The car smells of industrial cleaner and my own mounting exhaustion. I dig into my pocket, my fingers trembling as I pull out my phone. Adrenaline is still a live wire in my bloodstream, and if I don’t capture this disaster now, I’ll start second-guessing the madness.
I thumb the record button.
“Day one. Maddox Hartley is already proving himself to be an Olympic-level pain in the ass.” A sound slips from me, caught between a laugh and a sob. “Correction: a surprisingly attractive Olympic-level pain in the ass.”
I stab the stop button, and the phone vibrates with the force of the impact. No. Absolutely not. I am not documenting my own professional demise via thirst. I delete the clip, stare out the windshield at the dark, mocking night, and start over.
“Day one of the Hartley assignment: Subject stood me up, gaslit me into thinking the mix-up was my fault, then growled at me like I’m the one with a secret to hide.” My grip tightens until my knuckles ache. “Also—he’s charming, more than he has any right to be. Infuriatingly so.”
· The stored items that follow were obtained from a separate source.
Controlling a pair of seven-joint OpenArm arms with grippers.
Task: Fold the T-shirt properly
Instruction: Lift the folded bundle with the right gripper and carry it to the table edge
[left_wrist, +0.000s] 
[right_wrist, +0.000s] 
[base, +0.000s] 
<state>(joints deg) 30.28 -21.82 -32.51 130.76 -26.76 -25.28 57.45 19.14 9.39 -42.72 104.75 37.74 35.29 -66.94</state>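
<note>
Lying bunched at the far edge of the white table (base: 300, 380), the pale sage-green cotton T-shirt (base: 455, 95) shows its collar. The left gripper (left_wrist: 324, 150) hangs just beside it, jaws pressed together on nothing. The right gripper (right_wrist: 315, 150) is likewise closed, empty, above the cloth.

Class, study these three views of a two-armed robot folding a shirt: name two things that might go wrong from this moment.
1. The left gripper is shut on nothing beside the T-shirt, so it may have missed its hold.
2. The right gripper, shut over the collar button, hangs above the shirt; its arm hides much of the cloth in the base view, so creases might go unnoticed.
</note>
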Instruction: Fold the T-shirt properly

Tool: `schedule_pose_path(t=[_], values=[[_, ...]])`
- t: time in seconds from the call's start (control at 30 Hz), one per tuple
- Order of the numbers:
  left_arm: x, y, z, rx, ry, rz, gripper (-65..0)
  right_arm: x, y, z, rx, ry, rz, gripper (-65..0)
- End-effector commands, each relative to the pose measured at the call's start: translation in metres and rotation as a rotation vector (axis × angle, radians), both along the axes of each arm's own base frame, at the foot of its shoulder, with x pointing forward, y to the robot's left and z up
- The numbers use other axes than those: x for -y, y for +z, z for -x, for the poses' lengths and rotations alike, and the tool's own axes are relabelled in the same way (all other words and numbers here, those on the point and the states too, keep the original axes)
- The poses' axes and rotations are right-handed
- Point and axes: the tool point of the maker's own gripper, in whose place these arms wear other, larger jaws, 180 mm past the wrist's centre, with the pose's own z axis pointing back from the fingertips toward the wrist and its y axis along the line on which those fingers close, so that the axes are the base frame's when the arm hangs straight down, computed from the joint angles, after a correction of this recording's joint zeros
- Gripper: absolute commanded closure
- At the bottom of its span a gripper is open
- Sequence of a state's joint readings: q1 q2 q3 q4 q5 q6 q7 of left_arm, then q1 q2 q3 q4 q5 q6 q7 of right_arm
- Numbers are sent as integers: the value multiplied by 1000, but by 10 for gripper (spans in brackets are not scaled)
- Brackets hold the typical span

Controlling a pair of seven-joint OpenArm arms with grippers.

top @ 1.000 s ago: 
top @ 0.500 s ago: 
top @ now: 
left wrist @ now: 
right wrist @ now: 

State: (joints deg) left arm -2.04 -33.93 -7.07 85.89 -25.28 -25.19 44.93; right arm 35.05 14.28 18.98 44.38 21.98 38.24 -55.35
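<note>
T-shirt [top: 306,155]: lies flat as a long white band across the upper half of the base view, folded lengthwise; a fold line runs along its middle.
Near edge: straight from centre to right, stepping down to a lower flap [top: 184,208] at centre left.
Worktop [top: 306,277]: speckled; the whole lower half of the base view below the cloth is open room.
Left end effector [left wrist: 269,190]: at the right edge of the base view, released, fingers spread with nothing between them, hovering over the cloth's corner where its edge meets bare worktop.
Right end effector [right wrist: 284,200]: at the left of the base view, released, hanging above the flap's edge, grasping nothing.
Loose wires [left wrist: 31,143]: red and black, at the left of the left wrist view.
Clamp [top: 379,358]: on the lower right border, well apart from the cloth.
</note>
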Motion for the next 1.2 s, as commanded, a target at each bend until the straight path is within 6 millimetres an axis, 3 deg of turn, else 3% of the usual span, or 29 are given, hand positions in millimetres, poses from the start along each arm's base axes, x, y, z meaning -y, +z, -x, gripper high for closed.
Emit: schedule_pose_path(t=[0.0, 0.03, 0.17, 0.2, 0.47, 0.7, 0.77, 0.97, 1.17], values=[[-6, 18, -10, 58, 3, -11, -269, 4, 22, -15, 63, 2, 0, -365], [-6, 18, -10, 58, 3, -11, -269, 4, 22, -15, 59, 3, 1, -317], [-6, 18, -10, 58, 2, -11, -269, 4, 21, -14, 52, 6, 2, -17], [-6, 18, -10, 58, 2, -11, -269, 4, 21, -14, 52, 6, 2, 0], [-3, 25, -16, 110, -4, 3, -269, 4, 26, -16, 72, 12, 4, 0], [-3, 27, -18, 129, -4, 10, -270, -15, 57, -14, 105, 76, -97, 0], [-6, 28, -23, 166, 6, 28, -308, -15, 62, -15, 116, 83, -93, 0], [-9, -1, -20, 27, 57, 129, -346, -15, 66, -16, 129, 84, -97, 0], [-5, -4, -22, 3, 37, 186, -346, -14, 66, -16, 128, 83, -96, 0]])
I kill the recording again because admitting that out loud feels like swallowing glass, the truth jagged and sharp in my chest.
I stare at the dark dashboard, seeing those sharp cheekbones and that stubborn jaw instead of the plastic console. His lips are a problem—entirely too distracting for a man with that much quiet, heavy confidence.
He’s the kind of handsome you tell yourself to ignore even as your brain short-circuits.
I catch my reflection in the side window. My cheeks are flushed, my hair is a wild mess from the Montana wind, and my eyes still burn with the echo of everything Maddox Hartley made me feel tonight.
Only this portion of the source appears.